## Task statement
Repeat nothing but the lines below running from the one containing "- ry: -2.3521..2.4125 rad" to the one containing "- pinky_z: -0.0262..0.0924". Keep both end lines.
---------- Dataset content
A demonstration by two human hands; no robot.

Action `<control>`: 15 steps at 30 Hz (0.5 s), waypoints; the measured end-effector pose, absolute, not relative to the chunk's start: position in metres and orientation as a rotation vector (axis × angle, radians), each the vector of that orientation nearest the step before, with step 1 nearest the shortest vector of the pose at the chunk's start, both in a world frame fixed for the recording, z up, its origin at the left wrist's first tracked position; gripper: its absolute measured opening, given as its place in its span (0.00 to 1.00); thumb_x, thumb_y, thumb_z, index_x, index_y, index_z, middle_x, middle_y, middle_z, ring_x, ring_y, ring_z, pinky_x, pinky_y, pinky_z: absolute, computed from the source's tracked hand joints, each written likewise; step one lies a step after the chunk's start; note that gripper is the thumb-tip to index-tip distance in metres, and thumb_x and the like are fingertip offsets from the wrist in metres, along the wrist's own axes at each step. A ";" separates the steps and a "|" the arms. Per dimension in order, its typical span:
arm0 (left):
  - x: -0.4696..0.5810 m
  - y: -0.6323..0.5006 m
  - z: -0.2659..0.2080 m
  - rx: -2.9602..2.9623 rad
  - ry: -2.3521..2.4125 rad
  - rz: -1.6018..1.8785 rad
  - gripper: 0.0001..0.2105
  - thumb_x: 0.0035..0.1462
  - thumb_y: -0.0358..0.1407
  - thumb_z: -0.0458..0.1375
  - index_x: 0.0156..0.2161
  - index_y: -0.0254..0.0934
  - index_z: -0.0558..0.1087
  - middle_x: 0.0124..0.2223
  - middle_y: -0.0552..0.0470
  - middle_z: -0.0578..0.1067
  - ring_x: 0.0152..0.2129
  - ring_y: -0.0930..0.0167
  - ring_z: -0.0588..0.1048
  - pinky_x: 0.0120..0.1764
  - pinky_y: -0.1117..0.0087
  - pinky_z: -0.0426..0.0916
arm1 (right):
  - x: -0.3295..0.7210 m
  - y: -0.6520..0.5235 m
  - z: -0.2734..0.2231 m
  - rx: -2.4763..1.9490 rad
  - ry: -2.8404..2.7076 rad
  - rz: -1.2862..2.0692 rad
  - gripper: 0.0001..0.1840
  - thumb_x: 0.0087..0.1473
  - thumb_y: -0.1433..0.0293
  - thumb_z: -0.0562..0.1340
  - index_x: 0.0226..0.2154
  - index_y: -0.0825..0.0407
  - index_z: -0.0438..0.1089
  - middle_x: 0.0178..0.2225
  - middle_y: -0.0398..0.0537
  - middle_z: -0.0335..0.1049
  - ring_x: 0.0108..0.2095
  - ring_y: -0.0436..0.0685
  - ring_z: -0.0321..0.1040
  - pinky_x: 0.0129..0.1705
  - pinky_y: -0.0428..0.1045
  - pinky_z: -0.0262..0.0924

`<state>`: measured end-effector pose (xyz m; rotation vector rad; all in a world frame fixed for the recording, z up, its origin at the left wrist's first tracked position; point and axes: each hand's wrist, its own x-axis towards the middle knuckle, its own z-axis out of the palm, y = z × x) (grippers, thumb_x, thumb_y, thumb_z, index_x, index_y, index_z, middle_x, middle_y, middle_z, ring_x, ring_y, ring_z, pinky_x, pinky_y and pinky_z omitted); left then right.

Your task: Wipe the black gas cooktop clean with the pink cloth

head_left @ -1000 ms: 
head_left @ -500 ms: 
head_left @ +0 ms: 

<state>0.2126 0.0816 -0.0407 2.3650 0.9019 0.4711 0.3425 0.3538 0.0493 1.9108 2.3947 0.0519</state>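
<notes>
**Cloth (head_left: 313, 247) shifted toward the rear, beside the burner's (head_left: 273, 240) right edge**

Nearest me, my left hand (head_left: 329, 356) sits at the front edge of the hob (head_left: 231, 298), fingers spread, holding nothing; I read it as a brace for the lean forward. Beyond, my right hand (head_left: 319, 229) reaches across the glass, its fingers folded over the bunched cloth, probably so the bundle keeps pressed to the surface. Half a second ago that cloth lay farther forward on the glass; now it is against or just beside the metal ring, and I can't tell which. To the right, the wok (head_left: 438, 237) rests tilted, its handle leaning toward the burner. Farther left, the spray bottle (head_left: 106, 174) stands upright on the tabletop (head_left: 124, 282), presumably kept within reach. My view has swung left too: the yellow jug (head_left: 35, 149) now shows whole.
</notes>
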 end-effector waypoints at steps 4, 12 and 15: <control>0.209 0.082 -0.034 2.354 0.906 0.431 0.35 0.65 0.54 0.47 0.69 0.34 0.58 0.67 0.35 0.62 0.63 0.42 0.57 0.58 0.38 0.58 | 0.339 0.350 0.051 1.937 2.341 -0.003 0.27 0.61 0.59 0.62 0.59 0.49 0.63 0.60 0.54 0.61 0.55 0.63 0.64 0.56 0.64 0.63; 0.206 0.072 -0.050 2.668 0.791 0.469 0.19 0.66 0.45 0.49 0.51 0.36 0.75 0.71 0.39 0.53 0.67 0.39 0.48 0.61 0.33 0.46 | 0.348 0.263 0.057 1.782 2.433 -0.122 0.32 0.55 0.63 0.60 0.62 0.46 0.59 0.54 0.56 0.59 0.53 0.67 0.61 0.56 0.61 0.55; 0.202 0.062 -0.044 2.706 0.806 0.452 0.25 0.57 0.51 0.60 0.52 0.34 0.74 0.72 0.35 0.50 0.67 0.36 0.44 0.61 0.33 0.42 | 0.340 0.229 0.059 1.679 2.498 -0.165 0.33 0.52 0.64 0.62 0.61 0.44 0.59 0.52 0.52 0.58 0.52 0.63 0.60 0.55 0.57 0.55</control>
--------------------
## Task answer
  - ry: -2.3521..2.4125 rad
  - rz: -1.6018..1.8785 rad
  - gripper: 0.0001..0.2105
  - thumb_x: 0.0035..0.1462
  - thumb_y: -0.0358..0.1407
  - thumb_z: -0.0458..0.1375
  - index_x: 0.0156..0.2161
  - index_y: -0.0254..0.0934
  - index_z: -0.0558..0.1087
  - middle_x: 0.0124..0.2223
  - middle_y: -0.0552..0.0470
  - middle_z: -0.0578..0.1067
  - ring_x: 0.0152..0.2129
  - ring_y: -0.0930..0.0167
  - ring_z: -0.0588..0.1048
  - pinky_x: 0.0120..0.1764
  - pinky_y: -0.1117..0.0087
  - pinky_z: -0.0426..0.0916
arm1 (right):
  - x: -0.3295..0.7210 m
  - y: -0.6520..0.5235 m
  - z: -0.2734..0.2231 m
  - rx: -2.4763..1.9490 rad
  - ry: -2.8404..2.7076 rad
  - rz: -1.2862..2.0692 rad
  - gripper: 0.0001..0.1840
  - thumb_x: 0.0087..0.1473
  - thumb_y: -0.1433..0.0293
  - thumb_z: -0.0562..0.1340
  - index_x: 0.0226..0.2154
  - index_y: -0.0825..0.0407
  - index_z: -0.0438..0.1089
  - middle_x: 0.0178..0.2225
  - middle_y: -0.0398..0.0537
  - middle_z: -0.0335..0.1049
  - ring_x: 0.0108..0.2095
  - ring_y: -0.0436..0.0685
  - ring_z: -0.0321..0.1040
  - pinky_x: 0.0129..0.1705
  - pinky_y: -0.0428..0.1045
  - pinky_z: -0.0262..0.0924

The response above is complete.